▶ [What to produce]: Filter the entries below, keeping only lines with the word "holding".

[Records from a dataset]
=== Begin Enclosure ===

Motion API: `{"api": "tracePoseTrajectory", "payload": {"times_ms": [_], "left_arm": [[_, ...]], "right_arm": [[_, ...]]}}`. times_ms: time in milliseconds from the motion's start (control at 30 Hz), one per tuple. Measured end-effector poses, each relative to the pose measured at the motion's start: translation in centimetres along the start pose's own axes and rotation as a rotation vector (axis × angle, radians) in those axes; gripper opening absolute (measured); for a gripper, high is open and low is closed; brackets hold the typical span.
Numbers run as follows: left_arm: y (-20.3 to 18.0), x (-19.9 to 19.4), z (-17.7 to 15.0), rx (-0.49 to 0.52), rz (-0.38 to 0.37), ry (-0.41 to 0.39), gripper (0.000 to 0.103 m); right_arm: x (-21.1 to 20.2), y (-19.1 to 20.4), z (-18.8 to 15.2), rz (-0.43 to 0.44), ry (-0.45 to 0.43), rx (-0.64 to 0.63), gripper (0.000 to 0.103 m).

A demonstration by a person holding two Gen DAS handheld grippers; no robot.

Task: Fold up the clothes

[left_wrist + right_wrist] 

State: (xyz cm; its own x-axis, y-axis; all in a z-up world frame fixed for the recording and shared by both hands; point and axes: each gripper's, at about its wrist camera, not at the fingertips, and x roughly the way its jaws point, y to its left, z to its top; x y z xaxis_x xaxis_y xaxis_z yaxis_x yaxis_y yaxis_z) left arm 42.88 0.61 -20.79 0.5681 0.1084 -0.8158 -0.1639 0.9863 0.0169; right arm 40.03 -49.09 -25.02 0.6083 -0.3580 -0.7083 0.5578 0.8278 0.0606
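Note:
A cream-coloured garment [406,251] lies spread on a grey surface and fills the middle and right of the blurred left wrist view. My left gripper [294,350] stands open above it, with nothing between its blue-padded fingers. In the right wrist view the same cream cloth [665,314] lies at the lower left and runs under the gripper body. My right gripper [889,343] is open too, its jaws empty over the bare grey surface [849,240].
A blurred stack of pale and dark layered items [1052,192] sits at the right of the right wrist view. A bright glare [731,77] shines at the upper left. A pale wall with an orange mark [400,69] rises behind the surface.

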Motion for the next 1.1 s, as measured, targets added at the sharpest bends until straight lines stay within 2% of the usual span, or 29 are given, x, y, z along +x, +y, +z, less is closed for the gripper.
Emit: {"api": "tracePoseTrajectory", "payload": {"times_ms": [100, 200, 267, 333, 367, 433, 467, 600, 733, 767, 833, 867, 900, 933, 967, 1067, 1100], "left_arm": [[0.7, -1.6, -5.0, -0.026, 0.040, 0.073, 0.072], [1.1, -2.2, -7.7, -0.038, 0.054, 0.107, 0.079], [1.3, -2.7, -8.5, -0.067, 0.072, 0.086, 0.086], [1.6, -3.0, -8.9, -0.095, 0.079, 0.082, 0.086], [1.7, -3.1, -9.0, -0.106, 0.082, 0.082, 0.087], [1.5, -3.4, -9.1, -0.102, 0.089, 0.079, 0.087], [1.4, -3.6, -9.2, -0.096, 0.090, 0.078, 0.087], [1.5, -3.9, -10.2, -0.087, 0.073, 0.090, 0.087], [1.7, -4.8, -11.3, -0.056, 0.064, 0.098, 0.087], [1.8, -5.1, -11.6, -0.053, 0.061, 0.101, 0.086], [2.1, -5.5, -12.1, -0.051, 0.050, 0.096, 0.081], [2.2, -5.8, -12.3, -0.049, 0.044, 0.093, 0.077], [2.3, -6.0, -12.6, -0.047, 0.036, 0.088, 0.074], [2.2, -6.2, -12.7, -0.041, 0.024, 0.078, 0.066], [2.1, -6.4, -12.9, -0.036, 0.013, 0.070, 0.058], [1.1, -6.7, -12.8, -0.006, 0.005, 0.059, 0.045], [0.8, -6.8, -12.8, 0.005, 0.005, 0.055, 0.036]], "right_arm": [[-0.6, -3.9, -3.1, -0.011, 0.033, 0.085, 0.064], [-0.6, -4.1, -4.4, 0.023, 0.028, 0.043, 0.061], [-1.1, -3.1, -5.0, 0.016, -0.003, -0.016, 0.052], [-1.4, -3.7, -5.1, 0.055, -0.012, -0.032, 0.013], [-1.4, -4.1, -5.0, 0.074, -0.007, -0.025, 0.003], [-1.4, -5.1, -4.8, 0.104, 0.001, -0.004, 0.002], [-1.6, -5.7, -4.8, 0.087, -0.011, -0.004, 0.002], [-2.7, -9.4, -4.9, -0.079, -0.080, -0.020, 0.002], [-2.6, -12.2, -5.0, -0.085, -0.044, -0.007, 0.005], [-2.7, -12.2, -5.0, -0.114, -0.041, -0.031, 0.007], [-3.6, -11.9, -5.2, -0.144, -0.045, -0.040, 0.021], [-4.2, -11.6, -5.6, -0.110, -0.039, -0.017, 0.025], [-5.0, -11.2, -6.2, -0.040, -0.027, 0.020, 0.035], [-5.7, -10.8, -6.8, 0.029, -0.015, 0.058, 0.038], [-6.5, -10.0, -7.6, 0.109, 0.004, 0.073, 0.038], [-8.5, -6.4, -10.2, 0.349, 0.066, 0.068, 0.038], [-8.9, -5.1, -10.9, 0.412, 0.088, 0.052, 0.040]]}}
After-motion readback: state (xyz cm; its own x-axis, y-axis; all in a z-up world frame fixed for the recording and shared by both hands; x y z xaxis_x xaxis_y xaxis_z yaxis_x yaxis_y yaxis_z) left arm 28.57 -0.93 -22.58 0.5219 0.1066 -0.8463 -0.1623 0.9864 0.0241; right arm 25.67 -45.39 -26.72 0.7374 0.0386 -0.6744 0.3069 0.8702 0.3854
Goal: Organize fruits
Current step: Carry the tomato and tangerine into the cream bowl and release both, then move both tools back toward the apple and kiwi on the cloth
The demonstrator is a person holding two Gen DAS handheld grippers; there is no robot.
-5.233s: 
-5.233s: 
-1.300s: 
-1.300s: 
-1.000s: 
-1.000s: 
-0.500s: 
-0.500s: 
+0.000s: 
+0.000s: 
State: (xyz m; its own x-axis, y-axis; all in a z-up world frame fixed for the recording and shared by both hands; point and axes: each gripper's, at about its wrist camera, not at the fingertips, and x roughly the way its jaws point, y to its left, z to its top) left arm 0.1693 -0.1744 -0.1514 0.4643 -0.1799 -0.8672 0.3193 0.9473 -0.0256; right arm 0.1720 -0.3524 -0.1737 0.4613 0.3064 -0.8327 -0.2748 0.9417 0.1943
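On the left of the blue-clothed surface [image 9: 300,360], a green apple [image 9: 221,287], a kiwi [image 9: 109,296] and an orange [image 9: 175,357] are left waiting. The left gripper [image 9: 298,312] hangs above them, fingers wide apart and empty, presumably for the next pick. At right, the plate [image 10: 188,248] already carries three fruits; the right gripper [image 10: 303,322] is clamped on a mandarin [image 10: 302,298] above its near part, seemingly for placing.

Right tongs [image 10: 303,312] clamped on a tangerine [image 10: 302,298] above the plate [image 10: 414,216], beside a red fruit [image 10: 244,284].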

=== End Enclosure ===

▶ [Exercise result]:
A demonstration by a person holding two Gen DAS handheld grippers; no robot.
The demonstrator is a person holding two Gen DAS handheld grippers; there is no robot.

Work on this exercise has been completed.